แชร์ผ่าน


Table properties reference

Delta Lake and Apache Iceberg use table properties to control table behavior and features. These properties might have specific meanings and affect behaviors when set.

Note

All operations that set or update table properties conflict with other concurrent write operations, causing them to fail. Databricks recommends you modify a table property only when there are no concurrent write operations on the table.

Modify table properties

To modify table properties of existing tables, use SET TBLPROPERTIES.

Delta and Iceberg formats

Delta Lake and Apache Iceberg tables share the same table property names, but require different prefixes:

  • Delta tables: Use the delta. prefix
  • Iceberg tables: Use the iceberg. prefix

For example:

  • To enable deletion vectors on a Delta table: delta.enableDeletionVectors
  • To enable deletion vectors on an Iceberg table: iceberg.enableDeletionVectors

Table properties and SparkSession properties

Each table has its own table properties that control its behavior. Some SparkSession configurations always override table properties. For example, autoCompact.enabled and optimizeWrite.enabled enable auto compaction and optimized writes at the SparkSession level.
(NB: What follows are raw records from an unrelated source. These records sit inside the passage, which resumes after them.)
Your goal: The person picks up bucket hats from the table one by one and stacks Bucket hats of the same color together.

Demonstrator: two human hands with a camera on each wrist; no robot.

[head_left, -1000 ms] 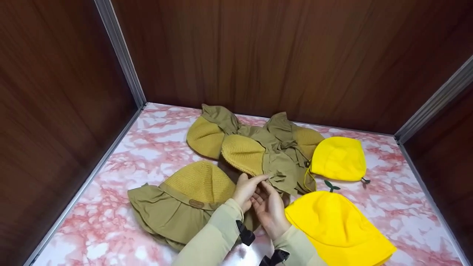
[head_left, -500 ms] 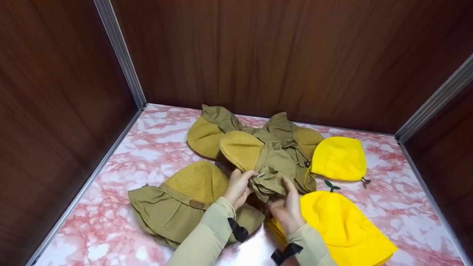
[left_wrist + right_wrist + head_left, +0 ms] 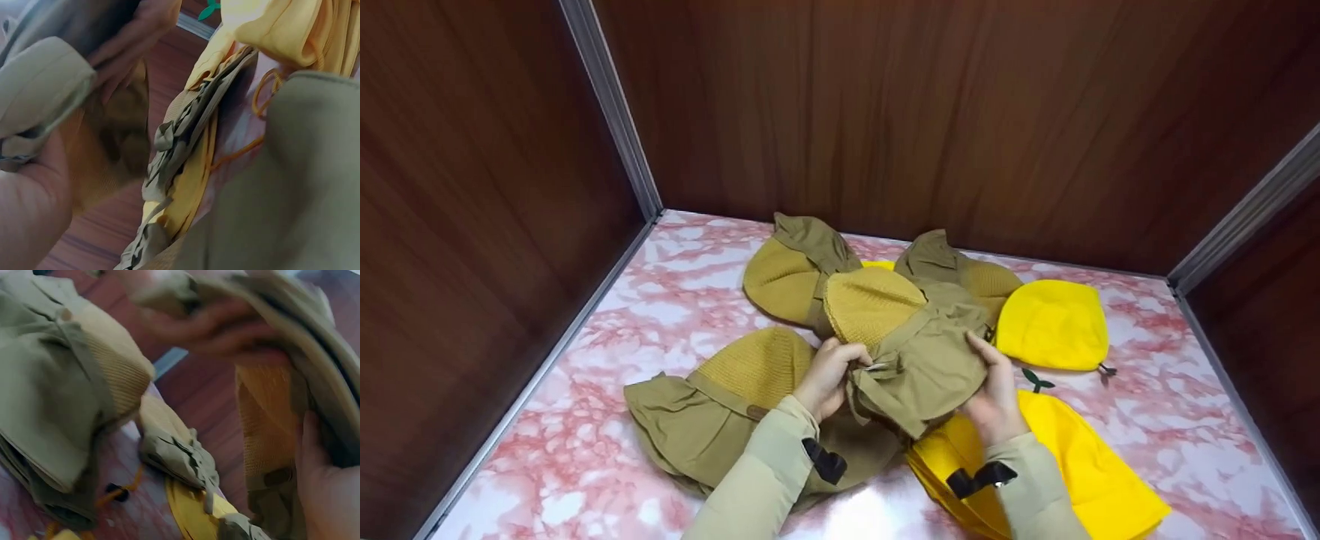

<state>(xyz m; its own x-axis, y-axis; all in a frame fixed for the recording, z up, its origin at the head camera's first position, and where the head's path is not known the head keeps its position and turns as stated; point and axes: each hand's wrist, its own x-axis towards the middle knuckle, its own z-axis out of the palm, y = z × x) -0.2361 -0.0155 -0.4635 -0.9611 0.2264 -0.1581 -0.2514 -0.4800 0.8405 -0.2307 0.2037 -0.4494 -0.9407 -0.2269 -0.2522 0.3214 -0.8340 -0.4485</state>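
Note:
Both hands hold up a sun hat with a mustard knitted crown and an olive cloth brim, above the middle of the table. The left hand pinches the brim near its tied bow, at the seam with the crown. On the far side of the brim, the right hand grips the edge with the thumb on top. In the left wrist view the left hand is partly cut off, close to the folded brim. The right wrist view has the right hand against the brim, with blur around it.
A matching hat lies front left. Two more, a left one and a right one, lie at the back. A yellow hat and stacked yellow hats lie right. Brown panels enclose the marbled table.
The hat has been lifted off the pile and its brim spread. My right hand has moved right, from beside the left hand to the brim's far edge. A yellow patch shows behind.

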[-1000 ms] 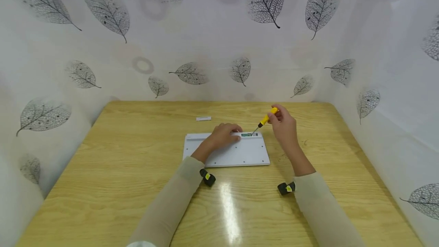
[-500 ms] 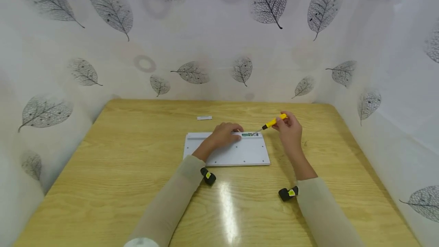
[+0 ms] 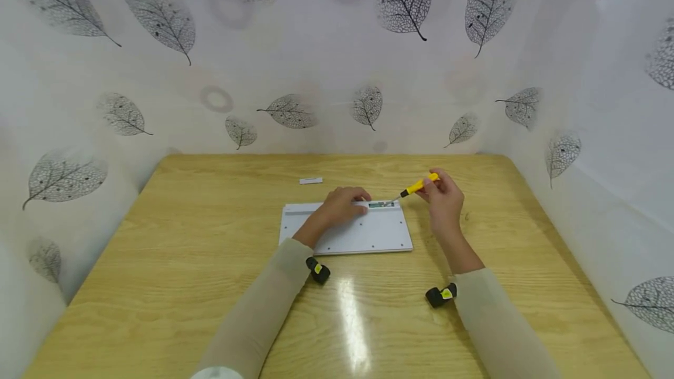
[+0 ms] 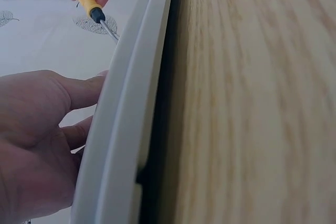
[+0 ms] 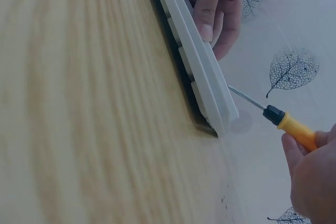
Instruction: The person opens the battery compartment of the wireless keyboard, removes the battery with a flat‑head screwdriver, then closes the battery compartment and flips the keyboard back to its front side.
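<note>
A white keyboard (image 3: 350,233) lies face down on the table, its keys (image 5: 187,61) turned to the tabletop and several screws dotted over its back. My left hand (image 3: 341,206) grips its far edge, thumb on the back and fingers over the edge. To the right of that thumb, a small open slot (image 3: 381,204) shows green circuitry. With fingers and thumb, my right hand (image 3: 446,200) holds a yellow-handled screwdriver (image 3: 419,185) by its handle. The slanted metal shaft (image 5: 248,97) has its tip at the slot, where the keyboard edge hides it in both wrist views.
A small white cover piece (image 3: 310,181) lies on the wooden table (image 3: 210,250), beyond the keyboard. Leaf-patterned white cloth (image 3: 316,63) encloses the table's back and sides. A black wrist camera (image 3: 318,271) sits below the left sleeve, another (image 3: 441,295) by the right one.
My right hand has moved to the right and slightly nearer, laying the screwdriver at a flatter slant while its tip stays at the slot. The left hand and keyboard have held their place.
</note>
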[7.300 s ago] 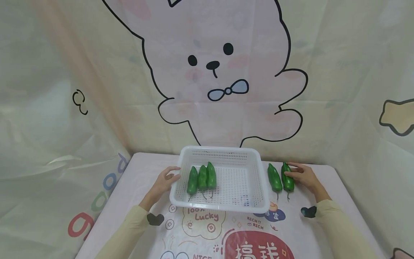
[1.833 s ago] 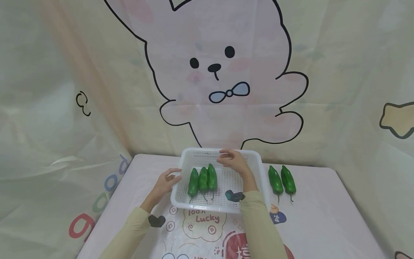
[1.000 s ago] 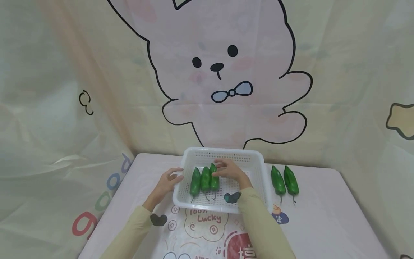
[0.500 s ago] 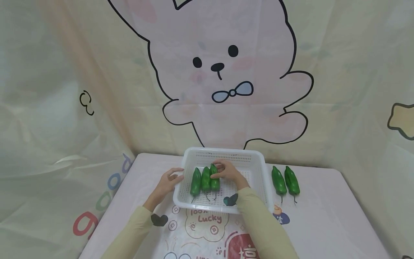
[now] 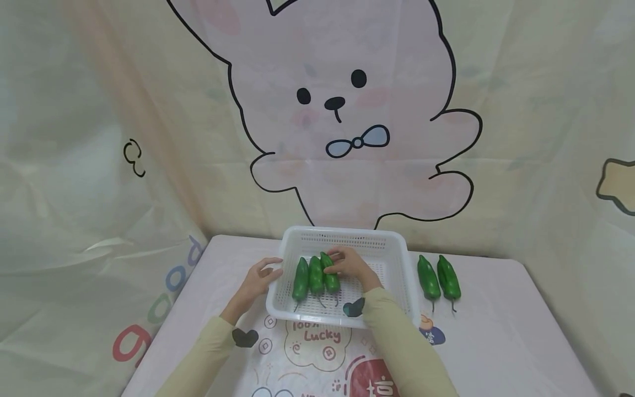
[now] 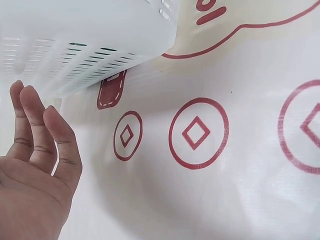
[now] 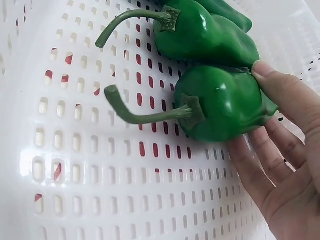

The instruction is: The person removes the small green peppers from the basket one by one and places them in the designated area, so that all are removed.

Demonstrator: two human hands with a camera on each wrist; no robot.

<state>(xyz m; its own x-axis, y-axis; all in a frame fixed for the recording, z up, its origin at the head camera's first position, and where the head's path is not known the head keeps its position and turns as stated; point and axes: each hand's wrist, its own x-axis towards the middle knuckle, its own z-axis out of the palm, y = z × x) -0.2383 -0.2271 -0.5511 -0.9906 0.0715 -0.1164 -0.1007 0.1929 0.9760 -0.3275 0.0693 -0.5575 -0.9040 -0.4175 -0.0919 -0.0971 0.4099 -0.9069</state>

Databricks recommends using table-scoped configurations for most workloads.

You can set default values for new tables using SparkSession configurations. These defaults only apply to new tables and don't affect existing table properties. SparkSession configurations use a different prefix than table properties, as shown in the following table:

Table property SparkSession configuration
delta.<conf>
iceberg.<conf>
spark.databricks.delta.properties.defaults.<conf>
spark.databricks.iceberg.properties.defaults.<conf>

For example, to set the appendOnly = true property for all new tables created in a session, set the following:

-- For Delta tables
SET spark.databricks.delta.properties.defaults.appendOnly = true

-- For Iceberg tables
SET spark.databricks.iceberg.properties.defaults.appendOnly = true

Table properties

The following table properties are available for both Delta Lake and Apache Iceberg tables. Use the delta. prefix for Delta tables and iceberg. prefix for Iceberg tables.

Property Description
autoOptimize.optimizeWrite true to automatically optimize the layout of the files for this table during writes.
See Optimized writes.
Data type: Boolean
Default: (none)
dataSkippingNumIndexedCols The number of columns to collect statistics about for data skipping. A value of -1 means to collect statistics for all columns.
See Data skipping.
Data type: Int
Default: 32
dataSkippingStatsColumns A comma-separated list of column names on which to collect statistics to enhance data skipping functionality. This property takes precedence over dataSkippingNumIndexedCols.
See Data skipping.
Data type: String
Default: (none)
deletedFileRetentionDuration The shortest duration to keep logically deleted data files before deleting them physically. This prevents failures in stale readers after compactions or partition overwrites.
Set this value large enough to ensure that:
  • The value exceeds the longest possible duration of a job when you run VACUUM with concurrent readers or writers accessing the table.
  • Streaming queries reading from the table don't stop for longer than this value. Otherwise, the query can't restart because it must read old files.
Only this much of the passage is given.